Il en résulte que la capitalisation des intérêts au taux légal échus, dus au moins pour une année entière, courra à compter du jugement critiqué à concurrence des sommes allouées par celui-ci, et à compter de l’arrêt pour le surplus.
Conformément à la demande de M. [R] [S] la capitalisation des intérêts au double du taux légal échus, dus pour au moins une année entière, courra quant à elle à compter de la date de l’assignation délivrée à l’assureur et énonçant pour la première fois la demande d’anatocisme.

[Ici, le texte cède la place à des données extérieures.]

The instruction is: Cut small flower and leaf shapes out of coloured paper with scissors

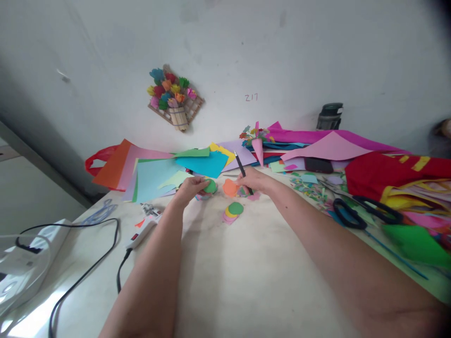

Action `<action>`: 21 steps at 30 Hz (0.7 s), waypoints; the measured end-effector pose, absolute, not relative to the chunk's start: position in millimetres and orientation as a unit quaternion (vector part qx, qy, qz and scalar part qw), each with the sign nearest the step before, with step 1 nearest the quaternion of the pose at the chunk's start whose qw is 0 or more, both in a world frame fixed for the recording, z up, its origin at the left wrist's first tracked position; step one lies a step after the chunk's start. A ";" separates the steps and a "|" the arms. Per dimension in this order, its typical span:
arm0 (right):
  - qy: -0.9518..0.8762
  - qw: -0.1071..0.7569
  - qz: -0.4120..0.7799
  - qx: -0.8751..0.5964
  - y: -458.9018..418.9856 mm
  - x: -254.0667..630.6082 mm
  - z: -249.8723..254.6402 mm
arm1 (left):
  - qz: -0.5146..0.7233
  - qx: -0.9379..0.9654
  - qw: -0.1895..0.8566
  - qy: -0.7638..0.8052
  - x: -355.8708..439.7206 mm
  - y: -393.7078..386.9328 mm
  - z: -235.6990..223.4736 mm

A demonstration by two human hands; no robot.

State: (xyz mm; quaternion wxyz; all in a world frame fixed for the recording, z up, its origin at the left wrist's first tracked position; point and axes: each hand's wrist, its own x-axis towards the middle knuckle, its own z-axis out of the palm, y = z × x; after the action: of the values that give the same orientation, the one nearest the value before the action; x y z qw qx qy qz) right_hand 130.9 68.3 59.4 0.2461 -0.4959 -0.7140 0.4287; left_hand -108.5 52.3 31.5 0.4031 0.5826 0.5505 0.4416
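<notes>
My left hand pinches a green paper circle between thumb and fingers. A black pen, its tip pointing up, is gripped in my right hand. Against the fingers of that hand is an orange paper shape with a wavy edge; whether it is held or only touched, I cannot tell. Small coloured cut-outs lie partly hidden below the right hand. Nearer to me on the table, a green circle overlaps a yellow one and pink ones.
Coloured sheets lie along the wall, beside a pink cone with paper flowers. To the right are paper scraps, black-handled scissors and a red bag. A glue gun and black cable lie left.
</notes>
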 end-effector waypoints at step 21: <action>-0.797 0.033 0.389 -0.461 80.7 140.5 45.3 | 0.587 0.504 0.458 0.439 -114.0 57.4 27.8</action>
State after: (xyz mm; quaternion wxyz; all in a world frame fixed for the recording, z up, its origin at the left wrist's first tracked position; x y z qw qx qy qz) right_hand 140.5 80.7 45.3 0.0331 -0.4613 -0.7968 0.3889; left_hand -114.0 57.4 27.8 0.4582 0.5036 0.4385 0.5866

— Sur les dépens et l’article 700 du code de procédure civile
Partie perdante au principal, la SA AXA France supportera la charge des dépens d’appel et leur recouvrement direct sera ordonné au profit du conseil qui en a fait la demande conformément aux dispositions de l’article 699 du code de procédure civile.

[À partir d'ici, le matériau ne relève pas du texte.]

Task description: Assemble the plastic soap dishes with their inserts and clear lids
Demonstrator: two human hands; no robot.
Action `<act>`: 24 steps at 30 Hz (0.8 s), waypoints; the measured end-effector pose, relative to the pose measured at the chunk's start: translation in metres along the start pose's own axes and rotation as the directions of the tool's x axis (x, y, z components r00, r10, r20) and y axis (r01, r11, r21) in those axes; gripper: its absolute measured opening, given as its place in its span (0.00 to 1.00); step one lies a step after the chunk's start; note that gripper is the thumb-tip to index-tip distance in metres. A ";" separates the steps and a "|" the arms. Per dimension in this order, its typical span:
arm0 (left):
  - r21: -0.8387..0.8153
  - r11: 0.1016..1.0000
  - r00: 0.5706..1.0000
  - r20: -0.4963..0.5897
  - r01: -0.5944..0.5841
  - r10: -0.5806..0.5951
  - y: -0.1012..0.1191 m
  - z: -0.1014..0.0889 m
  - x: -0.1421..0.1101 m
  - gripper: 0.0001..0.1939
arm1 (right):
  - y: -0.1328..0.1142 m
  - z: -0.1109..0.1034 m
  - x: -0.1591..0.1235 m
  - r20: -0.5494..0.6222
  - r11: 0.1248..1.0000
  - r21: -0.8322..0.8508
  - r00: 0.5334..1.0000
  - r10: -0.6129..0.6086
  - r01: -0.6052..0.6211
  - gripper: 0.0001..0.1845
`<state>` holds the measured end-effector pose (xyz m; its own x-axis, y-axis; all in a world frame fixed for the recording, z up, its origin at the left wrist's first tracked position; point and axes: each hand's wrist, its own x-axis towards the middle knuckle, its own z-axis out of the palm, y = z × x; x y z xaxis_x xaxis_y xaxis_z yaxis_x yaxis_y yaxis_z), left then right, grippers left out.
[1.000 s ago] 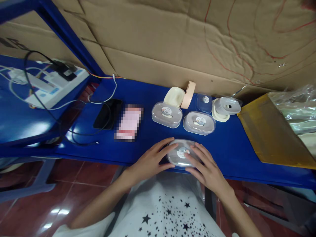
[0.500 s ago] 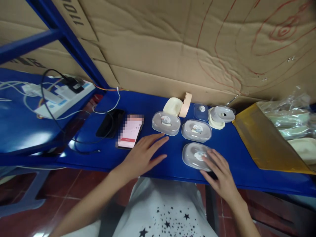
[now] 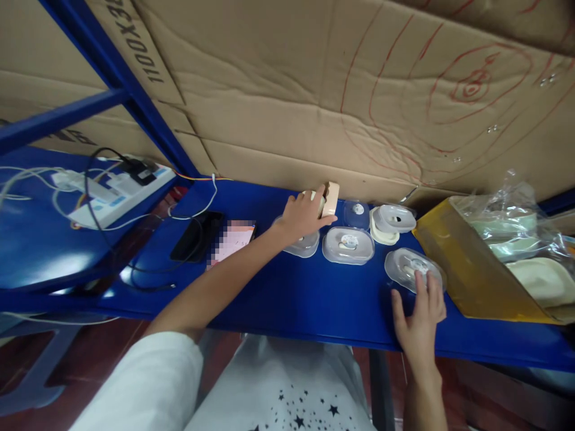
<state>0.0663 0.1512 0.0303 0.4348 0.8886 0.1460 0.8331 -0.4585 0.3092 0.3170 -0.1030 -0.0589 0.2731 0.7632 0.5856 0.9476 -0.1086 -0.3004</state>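
My left hand (image 3: pixel 303 214) reaches to the back of the table, with its fingers spread over a cream-coloured dish (image 3: pixel 308 195) and its thumb apart. A peach-coloured band-like piece (image 3: pixel 331 200) stands upright close to its fingers. Beneath that wrist, a clear-lidded oval container (image 3: pixel 305 244) is partly covered. My right hand (image 3: pixel 420 305) is open, its fingertips on the near edge of another clear-lidded container (image 3: pixel 411 267) at the right. Between the hands sits a third such container (image 3: pixel 348 246), with a round label and a small pale spoon-like shape under its lid.
Behind stand a small clear box (image 3: pixel 356 214) and a whitish container (image 3: pixel 394 219) on a cream piece. At right, a yellow bin (image 3: pixel 438 263) holds bagged green and cream dishes. Two phones (image 3: pixel 196 236), cables and a power strip (image 3: pixel 121 197) lie left. Cardboard (image 3: pixel 269 90) walls the back.
My left hand has moved up and away from me, onto the cream dish. The container under my right hand has shifted right, towards the yellow bin, with that hand following.
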 end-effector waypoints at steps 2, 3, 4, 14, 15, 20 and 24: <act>-0.024 1.000 1.000 0.015 0.015 -0.015 0.003 0.005 0.003 0.41 | -0.015 0.006 -0.003 0.040 0.998 0.049 0.999 -0.035 0.033 0.39; -0.040 0.999 0.999 0.022 0.030 -0.029 0.002 0.006 0.004 0.39 | -0.021 0.008 -0.005 0.062 0.996 0.065 0.996 -0.062 0.058 0.39; -0.058 0.997 0.998 0.028 0.050 -0.049 0.000 0.007 0.005 0.37 | -0.026 0.010 -0.006 0.083 0.994 0.075 0.993 -0.087 0.081 0.38; -0.385 0.916 0.994 0.029 0.112 -0.109 -0.040 0.002 0.014 0.26 | -0.022 0.018 -0.003 0.213 0.990 0.124 0.973 -0.090 0.065 0.37; -0.426 0.900 0.995 0.016 0.092 -0.094 -0.040 0.002 0.014 0.26 | -0.022 0.018 -0.003 0.221 0.991 0.117 0.971 -0.095 0.071 0.37; -0.540 0.840 0.996 -0.038 0.050 -0.083 -0.040 0.003 0.013 0.28 | -0.025 0.018 -0.003 0.273 0.995 0.068 0.958 -0.082 0.066 0.36; -0.517 0.850 0.993 -0.010 0.097 -0.120 -0.047 0.001 0.017 0.29 | -0.025 0.018 -0.003 0.293 0.995 0.058 0.952 -0.089 0.075 0.36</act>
<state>0.0347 0.1877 0.0173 0.3287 0.9371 0.1174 0.5739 -0.2969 0.7632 0.2895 -0.0913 -0.0673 0.1270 0.9228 0.3637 0.9544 -0.0138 -0.2984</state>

L’équité commande par ailleurs d’allouer à M. [R] [S] la somme de 3 000 eruos au titre des frais irrépétibles d’appel que la SA AXA France sera condamnée à lui payer.
PAR CES MOTIFS,
LA COUR,
Infirme le jugement déféré mais seulement en ce qu’il a condamné la SA AXA France Iard à payer à M.[R] [S] la somme de 205 689,79 euros augmentée du double des intérêts au taux légal sur la période du 2 février 2018 au 6 avril 2021 et augmentée des intérêts au taux légal à compter du 7 avril 2021;
Statuant à nouveau du chef infirmé et y ajoutant,
Fixe désormais, le préjudice corporel de M.[R] [S] de la manière suivante':
— Dépenses de santé actuelles: 83 314,69 euros
— Frais divers':
* tierce personne temporaire': 2 340 euros
* honoraires de médecins conseils': 1 116 euros
* préjudice matériel': 300 euros
— Pertes de gains professionnels actuelle': 12 126 euros
— Dépenses de santé futures': 4 448,26 euros
— Perte de gains professionnels future':13 471,05 euros
— Incidence professionnelle': 50 000 euros
— Logement adapté': 171,90 euros
— Véhicule adapté': 13 896,86 euros
— Tierce personne permanente': 169 689,04 euros
— Déficit fonctionnel temporaire': 8 287,50 euros
— Souffrances endurées': 16 000 euros
— Préjudice esthétique temporaire': 800 euros
— Déficit fonctionnel permanent': 59 600 euros
— Préjudice esthétique permanent': 4 000 euros
— Préjudice d’agrément': 5 000 euros
— Préjudice sexuel': rejet';
soit au total à la somme de 444 561,30 euros';
Fixe la créance de la CPAM du Var à la somme de 81 275,14 euros';
Fixe la créance de la Mutuelle EMOA s’élève à la somme de 2039,65 euros';
Fixe la part revenant à M.[R] [S] après imputation des créances des tiers payeurs et réduction de son droit à indemnisation d’un tiers s’établit à la somme totale de 209 192,90 euros;
Condamne la SA AXA France Iard à payer à M.[R] [S] cette dernière somme hors déduction des provisions déjà versées;
Condamne la SA AXA France Iard à payer les intérêts au double du taux légal à compter du 2 février 2018 jusqu’au jour où le présent arrêt deviendra définitif sur l’indemnité allouée à la victime avant imputation des créances des tiers payeur et des provisions soit la somme de 296 374,20 euros;
Condamne la SA AXA France à supporter la charge des dépens d’appel et leur recouvrement direct sera ordonné au profit du conseil qui en a fait la demande conformément aux dispositions de l’article 699 du code de procédure civile';
La condamne à payer à M.[S] la somme de 3 000 euros au titre des faris irrépétibles d’appel;
Déboute les parties du surplus de leurs demandes.